> **Exercise prompt**: Word for word, set down every line of the entries below from the line with "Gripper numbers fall" to the line with "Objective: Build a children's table", including both, and no other line.

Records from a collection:
+ + + + + + +

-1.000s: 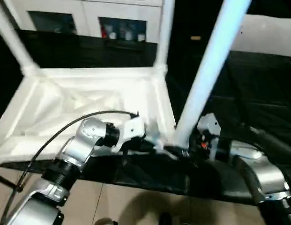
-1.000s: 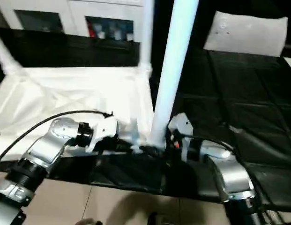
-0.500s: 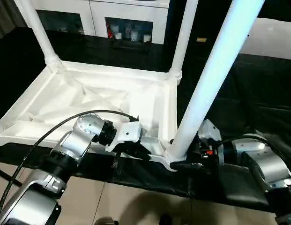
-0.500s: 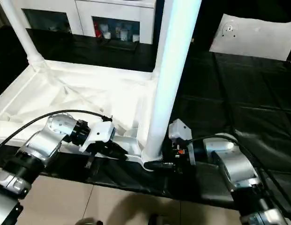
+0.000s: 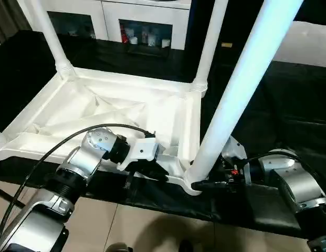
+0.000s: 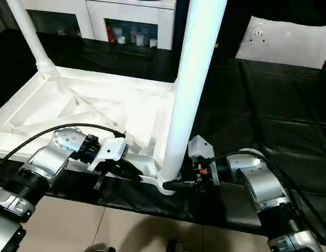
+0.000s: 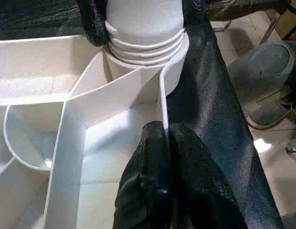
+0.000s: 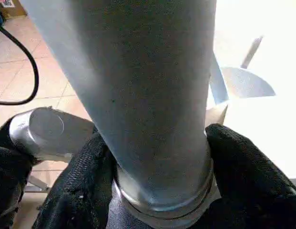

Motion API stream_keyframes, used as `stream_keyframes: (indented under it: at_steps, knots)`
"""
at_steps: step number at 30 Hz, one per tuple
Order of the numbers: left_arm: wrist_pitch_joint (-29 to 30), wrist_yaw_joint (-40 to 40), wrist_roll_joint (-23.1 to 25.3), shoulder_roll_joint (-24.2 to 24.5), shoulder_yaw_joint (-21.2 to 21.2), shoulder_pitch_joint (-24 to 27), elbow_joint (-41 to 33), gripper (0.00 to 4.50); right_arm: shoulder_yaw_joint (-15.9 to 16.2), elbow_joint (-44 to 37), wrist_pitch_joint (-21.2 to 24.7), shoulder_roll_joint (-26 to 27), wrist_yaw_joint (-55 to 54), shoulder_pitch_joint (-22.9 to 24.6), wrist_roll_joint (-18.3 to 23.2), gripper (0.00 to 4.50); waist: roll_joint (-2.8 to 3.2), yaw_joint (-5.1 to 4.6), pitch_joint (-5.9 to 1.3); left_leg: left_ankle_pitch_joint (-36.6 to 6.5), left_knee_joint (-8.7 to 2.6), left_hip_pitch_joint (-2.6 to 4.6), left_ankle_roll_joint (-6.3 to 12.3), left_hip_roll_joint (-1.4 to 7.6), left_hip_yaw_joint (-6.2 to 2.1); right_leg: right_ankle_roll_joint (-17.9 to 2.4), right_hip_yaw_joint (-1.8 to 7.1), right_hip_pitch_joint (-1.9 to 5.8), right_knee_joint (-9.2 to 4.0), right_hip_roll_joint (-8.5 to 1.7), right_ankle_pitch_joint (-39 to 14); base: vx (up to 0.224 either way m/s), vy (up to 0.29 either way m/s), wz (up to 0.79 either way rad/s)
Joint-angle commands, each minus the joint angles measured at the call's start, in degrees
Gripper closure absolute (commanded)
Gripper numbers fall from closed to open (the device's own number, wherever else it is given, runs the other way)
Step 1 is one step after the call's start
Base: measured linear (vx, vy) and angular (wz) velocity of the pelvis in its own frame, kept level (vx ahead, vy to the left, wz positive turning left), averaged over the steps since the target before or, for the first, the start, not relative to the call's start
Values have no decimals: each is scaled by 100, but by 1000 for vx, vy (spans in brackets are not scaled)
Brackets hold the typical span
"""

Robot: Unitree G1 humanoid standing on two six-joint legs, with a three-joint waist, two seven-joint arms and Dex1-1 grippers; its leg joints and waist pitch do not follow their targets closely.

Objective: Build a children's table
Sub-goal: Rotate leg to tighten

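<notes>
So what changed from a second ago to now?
The right gripper closed its jaws around the base of the near leg, where it enters the corner socket. The left gripper stayed shut on the tabletop's rib. The upside-down tabletop and far legs stayed put; the camera shifted.

The near leg [image 5: 241, 89] rises from the near right corner of the upturned top [image 5: 107, 113], with the right gripper [image 8: 157, 181] hugging its base and the left gripper [image 7: 159, 157] pinching the rim wall just beside it, so that corner is crowded. Two more legs [image 5: 47, 31] block the far corners; the ribbed middle and the black cloth [image 6: 267, 100] to the right lie bare
</notes>
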Motion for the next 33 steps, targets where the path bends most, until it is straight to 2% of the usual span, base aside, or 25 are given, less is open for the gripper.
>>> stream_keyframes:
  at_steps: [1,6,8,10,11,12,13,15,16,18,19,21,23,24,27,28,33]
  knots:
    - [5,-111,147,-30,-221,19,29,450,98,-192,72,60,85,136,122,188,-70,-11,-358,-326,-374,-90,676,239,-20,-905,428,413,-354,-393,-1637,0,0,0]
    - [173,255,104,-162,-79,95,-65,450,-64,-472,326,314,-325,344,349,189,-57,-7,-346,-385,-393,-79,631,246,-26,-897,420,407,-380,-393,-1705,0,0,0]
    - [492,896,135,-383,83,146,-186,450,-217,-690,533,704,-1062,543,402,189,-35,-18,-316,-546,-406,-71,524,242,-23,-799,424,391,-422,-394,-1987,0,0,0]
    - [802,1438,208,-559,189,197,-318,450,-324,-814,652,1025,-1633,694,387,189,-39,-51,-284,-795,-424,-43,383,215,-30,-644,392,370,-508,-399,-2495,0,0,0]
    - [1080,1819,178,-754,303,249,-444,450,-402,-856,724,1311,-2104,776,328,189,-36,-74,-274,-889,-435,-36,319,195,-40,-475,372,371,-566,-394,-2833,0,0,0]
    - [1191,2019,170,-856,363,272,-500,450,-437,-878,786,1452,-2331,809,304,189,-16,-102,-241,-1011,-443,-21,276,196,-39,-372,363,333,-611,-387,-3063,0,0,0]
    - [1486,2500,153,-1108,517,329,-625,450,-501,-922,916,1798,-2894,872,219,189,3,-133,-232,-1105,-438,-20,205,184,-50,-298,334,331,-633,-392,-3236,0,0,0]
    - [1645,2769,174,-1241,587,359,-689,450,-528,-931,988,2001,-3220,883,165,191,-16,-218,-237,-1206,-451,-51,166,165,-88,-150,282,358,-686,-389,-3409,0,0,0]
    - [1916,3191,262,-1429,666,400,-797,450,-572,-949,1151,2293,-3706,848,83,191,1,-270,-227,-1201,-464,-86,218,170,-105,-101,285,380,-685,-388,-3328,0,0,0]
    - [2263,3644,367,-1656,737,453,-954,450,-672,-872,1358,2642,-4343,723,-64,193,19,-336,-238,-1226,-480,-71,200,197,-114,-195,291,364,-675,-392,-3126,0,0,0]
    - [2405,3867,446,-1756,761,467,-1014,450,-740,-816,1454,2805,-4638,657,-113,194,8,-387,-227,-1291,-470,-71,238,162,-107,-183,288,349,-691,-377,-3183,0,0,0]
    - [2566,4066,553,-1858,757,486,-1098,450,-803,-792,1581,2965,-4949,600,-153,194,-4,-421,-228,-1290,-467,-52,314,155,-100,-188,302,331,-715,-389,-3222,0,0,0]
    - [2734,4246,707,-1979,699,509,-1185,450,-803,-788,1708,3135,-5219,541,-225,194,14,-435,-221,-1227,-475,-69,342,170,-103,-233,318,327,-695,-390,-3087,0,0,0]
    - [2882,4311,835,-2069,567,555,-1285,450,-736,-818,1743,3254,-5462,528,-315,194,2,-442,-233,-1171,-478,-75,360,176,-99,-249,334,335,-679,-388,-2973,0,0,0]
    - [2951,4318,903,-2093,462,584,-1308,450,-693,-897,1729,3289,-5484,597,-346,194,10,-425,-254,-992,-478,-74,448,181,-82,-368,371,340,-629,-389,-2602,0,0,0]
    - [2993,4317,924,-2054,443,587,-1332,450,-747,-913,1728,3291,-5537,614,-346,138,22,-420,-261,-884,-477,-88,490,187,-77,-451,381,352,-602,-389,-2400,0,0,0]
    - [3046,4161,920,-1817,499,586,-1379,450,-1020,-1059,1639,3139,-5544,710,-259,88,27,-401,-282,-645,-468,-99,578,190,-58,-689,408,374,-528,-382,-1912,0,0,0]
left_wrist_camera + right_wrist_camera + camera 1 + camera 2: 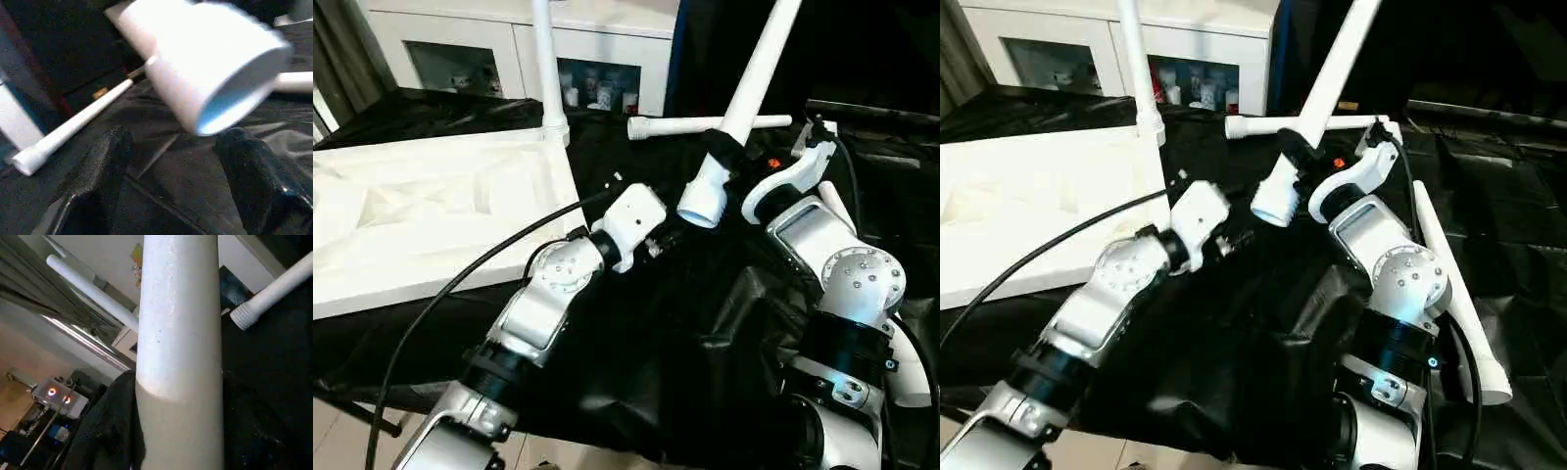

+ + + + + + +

> **Result**:
Gripper numbers fall from closed to open (the device's own number, wherever else it is given, runs the other way)
Step 1 is one step after the call's start
Base: measured linear (vx, vy) and angular (wz) velocity of the pelvis in its own frame, kept level (vx ahead, vy to the left, wz positive turning left), averaged over the steps since the target before or, for the first, the start, not relative to the call's start
Values have no decimals: each is scaled by 100, but by 1000 for vx, vy (spans in brackets are not scaled)
Brackets hold the typical span
"""

Robot: Unitree G1 humanoid standing on two six-joint legs, with a three-joint waist, two seven-joint arms and Dex1-1 grippers; its leg joints and waist pitch do not follow their targets closely.

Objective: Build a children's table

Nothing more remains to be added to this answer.